Acoustic Scattering in the Time Domain

Prof. Dr. Roland Griesmaier

Scattering of transient acoustic waves by compactly supported scattering obstacles can be modeled by exterior boundary value problems for the wave equation in unbounded free space. After giving a brief introduction to this class of scattering problems, we will discuss existence and uniqueness of solutions using retarded potentials and boundary integral equations. The analysis of the time-domain integral operators will be performed in the Laplace domain.

The lectures take place on November 06, November 13, and November 20.

Efficient simulation of wave phenomena in highly heterogeneous media

Prof. Dr. Roland Maier

In this part of the lecture, we deal with wave phenomena in heterogeneous media, where effects can occur on multiple different scales (e.g., composite materials). In the underlying partial differential equations, this multiscale nature is present in the form of highly oscillatory coefficients. Classical numerical discretization methods need to resolve these oscillations in order to obtain reasonable results in the first place. To avoid costly computations on very fine scales, specifically designed discretization spaces present an alternative. They are particularly useful when discretizing time-dependent and/or nonlinear problems. Here, we focus on the discretization of the classical wave equation and a nonlinear Helmholtz equation, both involving highly oscillatory and rough coefficients. Theoretical aspects of the multiscale construction (stability and error estimates) and also numerical illustrations are treated.

The lectures take place on November 27, December 04, and December 11.

Strichartz estimates for wave equations

Prof. Dr. Roland Schnaubelt

Wave-type equations typically exhibit dispersive behavior which means that wave packets smear out if time evolves. These properties are quantified by Strichartz estimates for solutions to linear problems. Compared to the preservation of L^2-based norms, they provide increased spatial integrability of solutions at the price of decreased time integrability and (for the wave equation) of a loss of regularity. Since the 90's these and related estimates have been crucial for the tremendous progress in the wellposedness and qualitative theory of semilinear dispersive problems.

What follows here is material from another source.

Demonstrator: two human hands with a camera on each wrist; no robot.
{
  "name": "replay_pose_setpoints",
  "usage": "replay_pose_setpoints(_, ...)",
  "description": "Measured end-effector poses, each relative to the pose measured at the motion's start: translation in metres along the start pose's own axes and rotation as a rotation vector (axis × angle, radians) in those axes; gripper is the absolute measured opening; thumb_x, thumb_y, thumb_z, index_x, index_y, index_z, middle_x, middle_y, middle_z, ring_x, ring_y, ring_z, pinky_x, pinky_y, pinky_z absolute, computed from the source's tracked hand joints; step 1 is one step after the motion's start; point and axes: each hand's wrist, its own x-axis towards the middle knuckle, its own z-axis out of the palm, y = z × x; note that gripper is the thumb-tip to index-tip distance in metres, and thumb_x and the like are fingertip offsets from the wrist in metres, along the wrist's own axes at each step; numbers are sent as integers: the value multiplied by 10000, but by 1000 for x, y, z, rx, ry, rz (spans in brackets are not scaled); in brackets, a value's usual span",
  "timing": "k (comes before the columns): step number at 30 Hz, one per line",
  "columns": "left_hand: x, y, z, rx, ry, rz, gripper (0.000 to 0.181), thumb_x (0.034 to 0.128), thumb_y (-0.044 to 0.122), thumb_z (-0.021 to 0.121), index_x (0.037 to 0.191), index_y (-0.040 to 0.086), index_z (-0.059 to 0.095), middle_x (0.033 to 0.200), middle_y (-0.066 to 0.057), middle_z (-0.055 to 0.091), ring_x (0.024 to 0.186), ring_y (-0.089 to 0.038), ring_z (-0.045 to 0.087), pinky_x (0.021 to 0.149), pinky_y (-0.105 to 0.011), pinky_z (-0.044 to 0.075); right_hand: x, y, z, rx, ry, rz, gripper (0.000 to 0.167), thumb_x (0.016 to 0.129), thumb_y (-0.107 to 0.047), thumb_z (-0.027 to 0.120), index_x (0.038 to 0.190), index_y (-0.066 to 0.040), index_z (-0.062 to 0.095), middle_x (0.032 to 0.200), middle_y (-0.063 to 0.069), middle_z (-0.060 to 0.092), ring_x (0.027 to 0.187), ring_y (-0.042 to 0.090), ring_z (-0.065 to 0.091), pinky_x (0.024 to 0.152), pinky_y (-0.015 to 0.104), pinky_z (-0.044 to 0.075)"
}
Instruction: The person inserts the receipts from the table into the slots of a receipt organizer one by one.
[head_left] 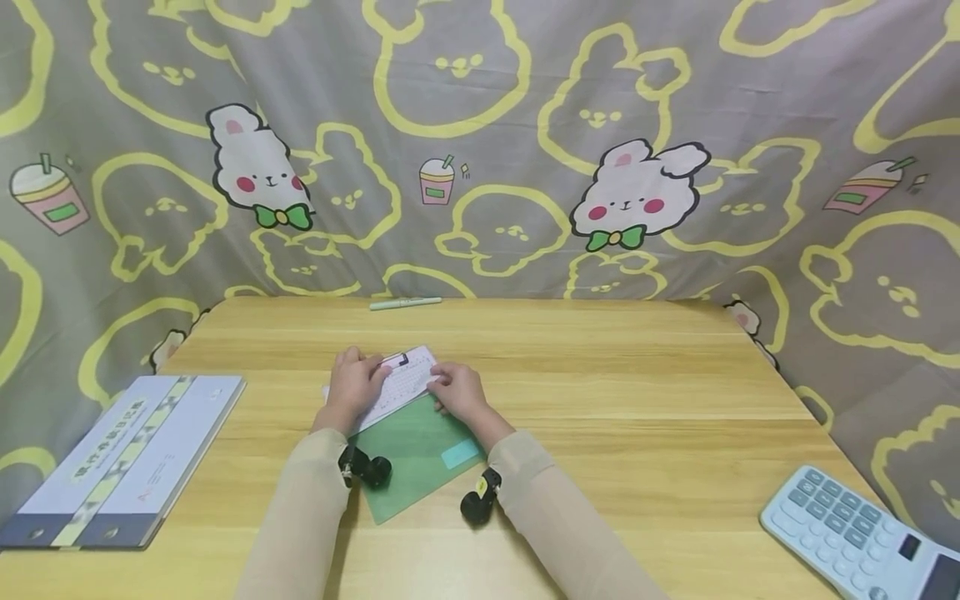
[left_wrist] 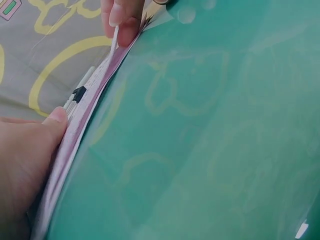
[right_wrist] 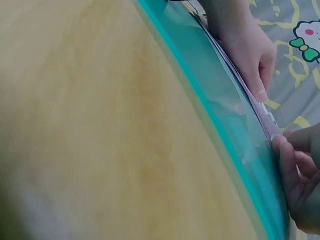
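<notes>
A stack of white printed papers (head_left: 407, 382) with a small black clip (head_left: 403, 359) at its upper edge is tilted along the top of a translucent green folder (head_left: 412, 454). My left hand (head_left: 356, 387) holds the papers at their left side, its thumb lying on the top sheet beside the clip. At the right edge, my right hand (head_left: 459, 390) pinches the papers between thumb and fingers. The left wrist view shows the paper layers (left_wrist: 82, 117) edge-on against the green plastic. Whether the lower part of the papers sits inside the folder, I cannot tell.
A light blue label (head_left: 461, 454) is on the folder. At the left lies a thick white and dark-blue book (head_left: 127, 458) with a patterned band. A pale blue calculator (head_left: 855, 525) is at the front right, and a light green pen (head_left: 406, 303) lies near the back edge.
</notes>
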Motion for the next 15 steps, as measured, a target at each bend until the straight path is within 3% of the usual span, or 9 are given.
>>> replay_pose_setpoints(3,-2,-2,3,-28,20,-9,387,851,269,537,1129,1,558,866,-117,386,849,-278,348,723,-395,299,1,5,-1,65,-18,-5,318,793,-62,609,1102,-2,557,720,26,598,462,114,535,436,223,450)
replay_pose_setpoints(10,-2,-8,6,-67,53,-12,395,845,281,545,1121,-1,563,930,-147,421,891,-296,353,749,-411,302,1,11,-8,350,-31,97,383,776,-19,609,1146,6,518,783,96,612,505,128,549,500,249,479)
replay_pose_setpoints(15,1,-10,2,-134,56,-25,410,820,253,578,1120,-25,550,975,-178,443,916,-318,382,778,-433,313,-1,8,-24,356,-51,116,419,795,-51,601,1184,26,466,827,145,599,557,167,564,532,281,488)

The lectures focus on Strichartz estimates for the wave equation on \mathbb{R}^d and explain their proofs. Some applications to the wellposedness theory for semilinear wave equations will be sketched. We also give an overview on results for problems with coefficients or on domains. Here we can only discuss main difficulties and indicate some ideas how to solve them.

The lectures take place on January 08, January 15, and January 22. You can download lecture notes here.

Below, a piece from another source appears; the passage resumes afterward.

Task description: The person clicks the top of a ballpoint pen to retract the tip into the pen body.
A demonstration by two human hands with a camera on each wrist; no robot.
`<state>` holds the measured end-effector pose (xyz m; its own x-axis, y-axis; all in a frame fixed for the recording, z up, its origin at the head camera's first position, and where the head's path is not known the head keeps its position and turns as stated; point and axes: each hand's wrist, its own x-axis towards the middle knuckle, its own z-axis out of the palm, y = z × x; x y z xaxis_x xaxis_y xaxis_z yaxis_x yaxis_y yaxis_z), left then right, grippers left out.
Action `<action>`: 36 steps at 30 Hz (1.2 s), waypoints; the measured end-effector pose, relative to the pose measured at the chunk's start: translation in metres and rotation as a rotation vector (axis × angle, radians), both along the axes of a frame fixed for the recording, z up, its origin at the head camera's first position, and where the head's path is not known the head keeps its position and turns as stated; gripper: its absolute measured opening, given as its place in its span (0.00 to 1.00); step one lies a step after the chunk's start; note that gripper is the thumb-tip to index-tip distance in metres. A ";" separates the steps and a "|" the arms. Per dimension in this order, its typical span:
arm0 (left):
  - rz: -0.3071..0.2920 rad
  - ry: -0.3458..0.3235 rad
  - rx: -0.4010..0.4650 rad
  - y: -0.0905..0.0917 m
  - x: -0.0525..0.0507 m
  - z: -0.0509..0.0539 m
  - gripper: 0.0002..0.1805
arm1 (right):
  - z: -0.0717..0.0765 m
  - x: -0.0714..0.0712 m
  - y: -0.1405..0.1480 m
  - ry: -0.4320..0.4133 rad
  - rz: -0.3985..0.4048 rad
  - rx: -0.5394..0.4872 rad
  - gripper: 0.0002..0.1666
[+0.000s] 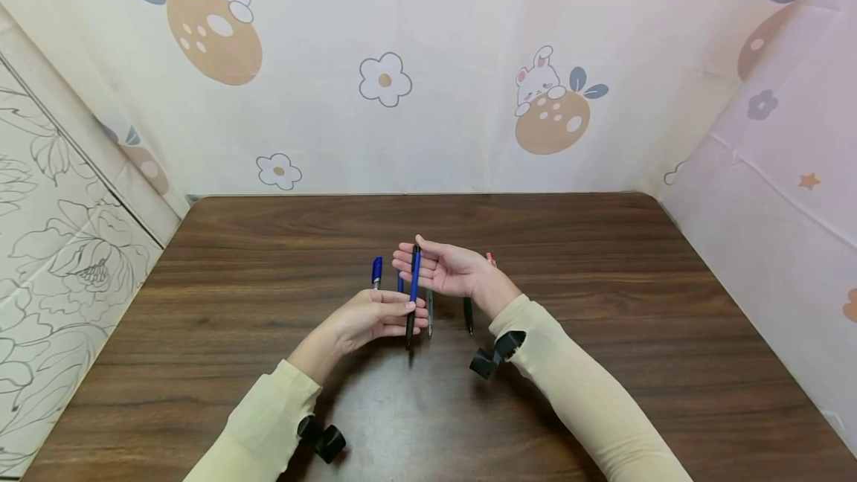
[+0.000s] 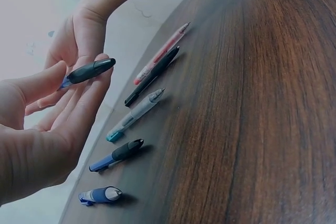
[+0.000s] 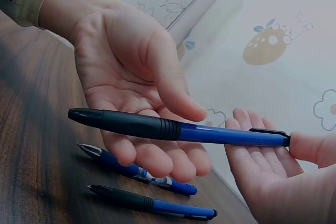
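A blue pen with a black grip (image 1: 416,274) (image 3: 210,132) is raised above the table. My left hand (image 1: 368,318) (image 3: 131,66) pinches its black part (image 2: 90,71), thumb on top and fingers beneath. The right hand (image 1: 455,270) (image 3: 278,182) is palm up, with extended fingers behind the pen's blue part and the thumb tip touching its clip end. Below them lie a blue-and-white pen (image 2: 97,196), another blue pen with a black grip (image 2: 118,155), a clear pen with a teal end (image 2: 136,115), a black pen (image 2: 152,76) and a pink-red pen (image 2: 163,53).
The brown wooden table (image 1: 268,244) stretches out on all sides of the hands. Behind it hangs a pale curtain (image 1: 455,36) printed with rabbits and flowers. Black straps with small devices (image 1: 321,439) are around both sleeves.
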<state>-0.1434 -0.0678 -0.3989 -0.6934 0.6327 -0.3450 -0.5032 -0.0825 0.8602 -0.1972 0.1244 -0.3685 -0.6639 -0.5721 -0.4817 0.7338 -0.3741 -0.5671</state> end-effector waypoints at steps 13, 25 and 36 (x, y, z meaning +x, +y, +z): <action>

Wave phenomena in geophysics

Prof. Dr. Thomas Bohlen

In the application part of the lecture series, we deal with seismic wave phenomena that occur regularly in geophysics and are evaluated to produce detailed images of the Earth's interior. For the general basic understanding, we first consider the wave types and their properties and study their propagation behavior using various application examples. Unusual wave fields allow special "insights" in special cases. Since wave propagation simulation is an important tool, we learn how to discretize the wave equation with finite differences in an efficient way and how corresponding algorithms work. Last, we deal with perhaps the most advanced inversion technique in seismics/seismology, the so-called full waveform inversion (FWI), which allows to exploit the complete signals and wave fields for the exploration of the Earth's interior.

Course material

The lectures take place on January 29, February 05, and February 19.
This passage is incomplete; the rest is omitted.